THIS README IS FOR THE DATA DIRECTORY, EACH SUB-DIRECTORY WILL ALSO CONTAIN IT'S OWN README FILE.

THIS DIRECTORY CONTAINS THE CODE AND OUTPUTS FROM THE DATA MANIPULATION FOR THE CRIME POINT PATTERNS AND THE SOCIO-ECONOMIC VARIABLES. THERE ARE SEVERAL DATA OUTPUTS, FIRSTLY THE CRIME POINT DATA AND SOCIO-ECONOMIC VARIABLES ARE EXTRACTED FOR THE RELEVANT CRIMES AND CENSUS TRACTS, RESPECTIVELY. ADDITIONALLY WE GENERATE COUNT DATA OVER THE CENSUS TRACTS AS WELL AS TWO DIFFERENT GRIDDED AGGREGATIONS OF THE CRIME DATA, ONE FOR USE IN CHAPTER 4 FOR THE GRID-MESH METHOD (ONLY GENERATED FOR LOS ANGELES) AND THE OTHER FOR CHAPTER 4 AND 5 FOR THE FINAL MODEL FITS. ADDITIONALLY, WE GENERATE THE RELEVANT POLYGONS AND MESHES FOR THE INLA AND INLA WITHIN MCMC IMPLEMENRATIONS. IT ALSO CONTAINS THE OUTPUTS FOR THE EXPLORATORY DATA ANALYSIS AND INITIAL MODELS FOR THE CRIME DATA, THE GLM MODELS FOR THE CENSUS TRACT COUNT DATA, WITH RIPLEY'S K (DISCUSSED IN CHAPTER 1 + APPENDIX A) AND THE MINIMUM CONTRAST (FOR THE SET-UP OF THE GRID-MESH METHOD IN CHAPTER 4) IMPLEMENTATIONS FOR THE POINT PATTERNS.

THE RAW AND SOME OF THE MANIPULATED DATA FILES ARE NOT CONTAINED WITHIN THESE ARCHIVED FOLDERS BUT THE NECESSARY RAW DATA FOR EACH SUB-DIRECTORY CAN BE ACCESSED THROUGH AS DISCUSSED DataAccessInformation.pdf AS WELL AS IN APPENDIX F OF MY THESIS. ALSO THE MANIPULATED DATA CAN BE CREATED THROUGH THE R FILES IN EACH RELEVANT SUB-DIRECTORY. WHILE WE DO NOT HAVE THE FILES ARCHIVED, WE  DISCUSS THE NAMING CONVENTIONS BELOW AS THEY ARE USED WITHIN THE R SCRIPTS FOR EACH SUB-DIRECTORY.

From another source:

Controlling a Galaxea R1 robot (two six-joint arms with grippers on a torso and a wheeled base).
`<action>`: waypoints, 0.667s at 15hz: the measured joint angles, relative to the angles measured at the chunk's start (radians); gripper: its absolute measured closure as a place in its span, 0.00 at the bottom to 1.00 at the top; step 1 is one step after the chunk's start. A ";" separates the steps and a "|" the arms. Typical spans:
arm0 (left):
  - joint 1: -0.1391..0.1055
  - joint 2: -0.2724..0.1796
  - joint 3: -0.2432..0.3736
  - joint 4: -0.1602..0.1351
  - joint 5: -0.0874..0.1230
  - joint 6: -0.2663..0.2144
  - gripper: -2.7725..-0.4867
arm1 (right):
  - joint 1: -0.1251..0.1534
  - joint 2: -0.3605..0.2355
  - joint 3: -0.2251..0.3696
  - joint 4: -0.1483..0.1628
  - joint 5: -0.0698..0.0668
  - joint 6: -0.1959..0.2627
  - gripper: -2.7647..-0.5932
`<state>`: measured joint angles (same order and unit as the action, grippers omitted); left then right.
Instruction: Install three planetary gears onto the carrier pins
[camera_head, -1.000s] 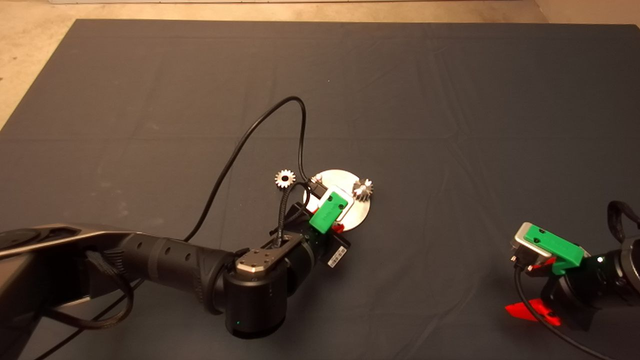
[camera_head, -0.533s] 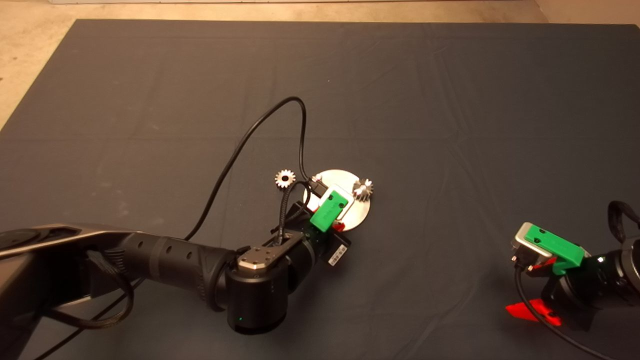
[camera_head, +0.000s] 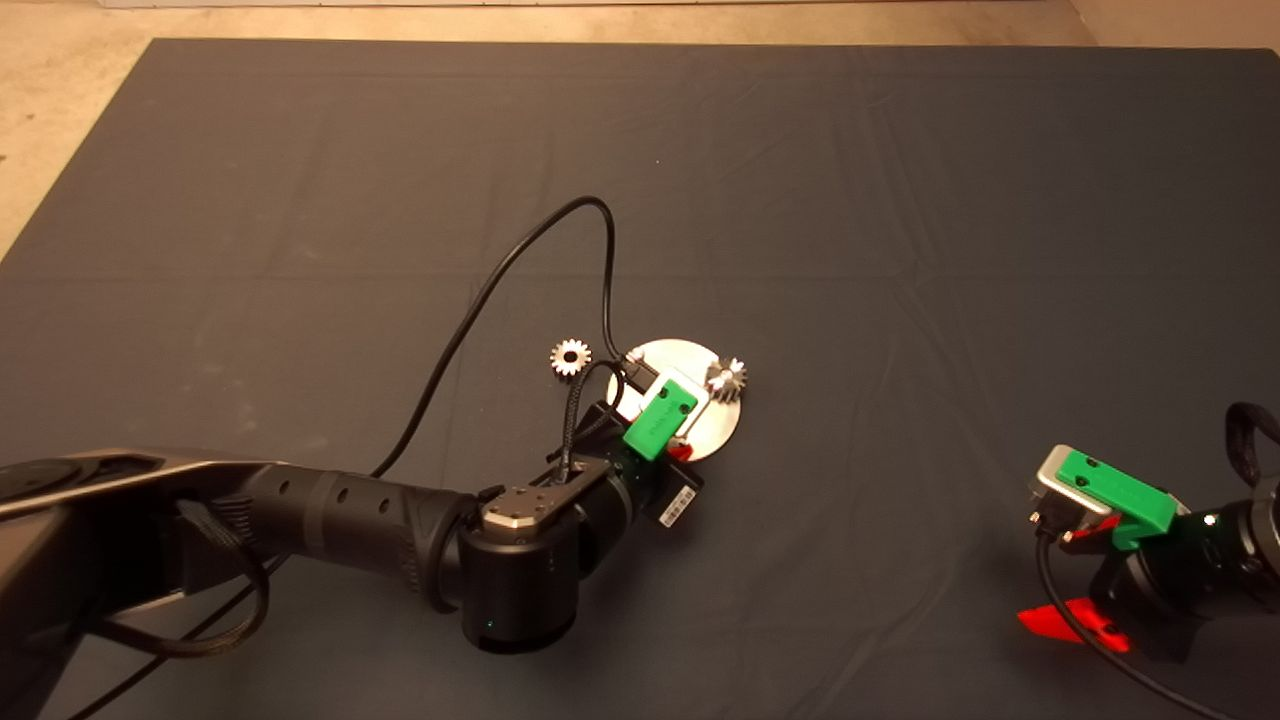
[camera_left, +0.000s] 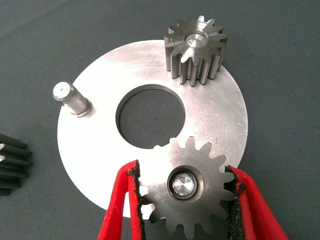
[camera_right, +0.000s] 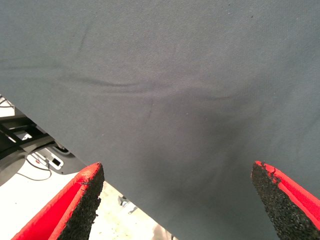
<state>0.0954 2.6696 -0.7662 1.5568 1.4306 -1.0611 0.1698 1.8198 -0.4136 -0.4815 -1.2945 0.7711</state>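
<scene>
The left arm reaches in low across the mat (camera_head: 900, 200), its left gripper (camera_left: 186, 200) over the near edge of the disc (camera_left: 100, 155), fingers (camera_left: 117, 210) clamped on a gear (camera_left: 182, 192) seated on a pin. The left wrist view alone shows a second gear (camera_left: 195, 50) seated on the far pin and one bare pin (camera_left: 70, 97) — the head view shows the third gear (camera_head: 570, 357) on the mat just beside the disc. The right gripper (camera_head: 1085, 575) waits at lower right, fingers wide apart. A label on the left wrist is unreadable.
</scene>
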 joint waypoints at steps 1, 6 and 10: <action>0.001 0.000 -0.002 0.000 -0.001 0.000 0.92 | 0.000 0.000 0.000 0.000 0.000 0.000 0.27; 0.001 -0.001 -0.003 0.000 -0.005 -0.001 0.92 | 0.000 0.000 0.000 0.000 0.000 -0.001 0.27; 0.001 -0.001 -0.004 0.000 -0.006 -0.003 0.92 | 0.000 0.000 0.000 0.000 0.000 -0.004 0.27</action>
<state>0.0962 2.6681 -0.7706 1.5568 1.4245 -1.0636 0.1694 1.8194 -0.4136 -0.4815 -1.2945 0.7668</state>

- RAW_DATA: this contains 3 sub-directories for each of the crime point patterns, socio-economic variables and the shapefiles. The contain the original data files for the crime point patterns, socio-economic variables and shapefiles as well as the code to extract the required crimes (homicide and motor vehicle theft) as well as the code to extract the required census tract data for the socio-economic variables. We also have code to extract the census tracts within the cities of interest where the census tract data downloaded was by state which contain the cities.

- PROCESSED_DATA: this also contains 3 sub-directories labelled similarly to the RAW_DATA sub-directories. In this directory the COVARIATE and SHAPEFILE sub-directory only contain the outputs from the RAW_DATA sub-directories R scripts. The CRIME sub-directory contains the code for the creation of the count data sets from the census tracts, point patterns and socio-economic variables, creating grids to interpolate the socio-economic variables onto using areal interpolation.

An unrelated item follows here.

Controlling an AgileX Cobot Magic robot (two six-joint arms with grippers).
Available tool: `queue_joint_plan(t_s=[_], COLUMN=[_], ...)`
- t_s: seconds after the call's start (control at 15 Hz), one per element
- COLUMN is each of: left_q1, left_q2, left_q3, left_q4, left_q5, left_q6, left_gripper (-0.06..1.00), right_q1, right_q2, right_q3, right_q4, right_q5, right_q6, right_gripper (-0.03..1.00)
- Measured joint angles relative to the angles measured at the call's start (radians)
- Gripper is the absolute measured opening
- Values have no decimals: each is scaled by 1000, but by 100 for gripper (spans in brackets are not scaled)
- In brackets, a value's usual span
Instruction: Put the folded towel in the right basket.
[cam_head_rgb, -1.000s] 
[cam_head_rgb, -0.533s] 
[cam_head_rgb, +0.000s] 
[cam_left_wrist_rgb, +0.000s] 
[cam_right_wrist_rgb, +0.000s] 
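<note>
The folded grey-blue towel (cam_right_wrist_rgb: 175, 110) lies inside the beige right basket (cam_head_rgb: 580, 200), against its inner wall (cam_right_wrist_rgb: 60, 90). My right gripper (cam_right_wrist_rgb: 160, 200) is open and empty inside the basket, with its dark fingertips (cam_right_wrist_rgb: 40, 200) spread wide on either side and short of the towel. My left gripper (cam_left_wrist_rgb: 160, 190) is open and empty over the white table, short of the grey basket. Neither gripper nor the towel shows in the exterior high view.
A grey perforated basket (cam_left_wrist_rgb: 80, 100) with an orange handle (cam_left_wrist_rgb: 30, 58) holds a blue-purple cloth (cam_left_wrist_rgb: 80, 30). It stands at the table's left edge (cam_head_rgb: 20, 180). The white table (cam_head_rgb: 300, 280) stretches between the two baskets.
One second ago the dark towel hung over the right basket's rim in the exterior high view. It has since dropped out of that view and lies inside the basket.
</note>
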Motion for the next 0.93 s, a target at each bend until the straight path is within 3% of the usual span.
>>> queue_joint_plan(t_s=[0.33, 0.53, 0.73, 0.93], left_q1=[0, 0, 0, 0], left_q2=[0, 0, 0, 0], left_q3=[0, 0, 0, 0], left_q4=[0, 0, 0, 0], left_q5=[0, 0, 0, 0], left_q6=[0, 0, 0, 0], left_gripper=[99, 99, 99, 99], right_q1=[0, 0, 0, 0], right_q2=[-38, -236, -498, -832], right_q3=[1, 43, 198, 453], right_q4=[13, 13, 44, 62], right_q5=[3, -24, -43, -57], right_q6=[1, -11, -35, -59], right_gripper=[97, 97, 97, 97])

- EDA: this contains plots for the crime count data on the census tracts and also the interpolated data onto the grids as well as some census tract plots and point pattern plots.

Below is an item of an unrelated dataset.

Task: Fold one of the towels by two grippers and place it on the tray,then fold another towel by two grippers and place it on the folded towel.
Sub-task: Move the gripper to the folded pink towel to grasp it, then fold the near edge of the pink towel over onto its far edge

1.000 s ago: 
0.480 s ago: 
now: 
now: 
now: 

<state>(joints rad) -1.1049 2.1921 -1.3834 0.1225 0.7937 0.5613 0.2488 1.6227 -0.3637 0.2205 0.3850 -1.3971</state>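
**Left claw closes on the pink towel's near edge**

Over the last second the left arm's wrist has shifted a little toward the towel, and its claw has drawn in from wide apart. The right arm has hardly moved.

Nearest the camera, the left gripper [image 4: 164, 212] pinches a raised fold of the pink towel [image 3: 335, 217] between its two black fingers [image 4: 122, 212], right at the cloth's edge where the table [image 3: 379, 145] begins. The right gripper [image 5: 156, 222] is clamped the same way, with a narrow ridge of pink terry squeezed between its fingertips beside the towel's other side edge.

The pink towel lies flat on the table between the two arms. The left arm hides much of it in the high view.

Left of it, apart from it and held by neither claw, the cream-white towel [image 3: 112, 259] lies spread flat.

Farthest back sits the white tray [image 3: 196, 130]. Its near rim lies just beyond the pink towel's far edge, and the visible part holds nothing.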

- MODELS: this contains 2 sub-directories, one for the code to implement the Ripley's K and MCMC GLM models for Chapter 1 and the other for running the Minimum Contrast method for the estimation of the range and standard deviation for the LA crime point patterns using the 2014 data which is generated in this sub-directory. Additionally, we generate 2014 count data over the finest grid in order to run a quick Poisson GLM to generated grid data within INLA for interest with respect to the direction and magnitude of the covariate effects. The interest here lies in the choice of the fixed values for the Grid-Mesh Optimisation method on the LA polygon.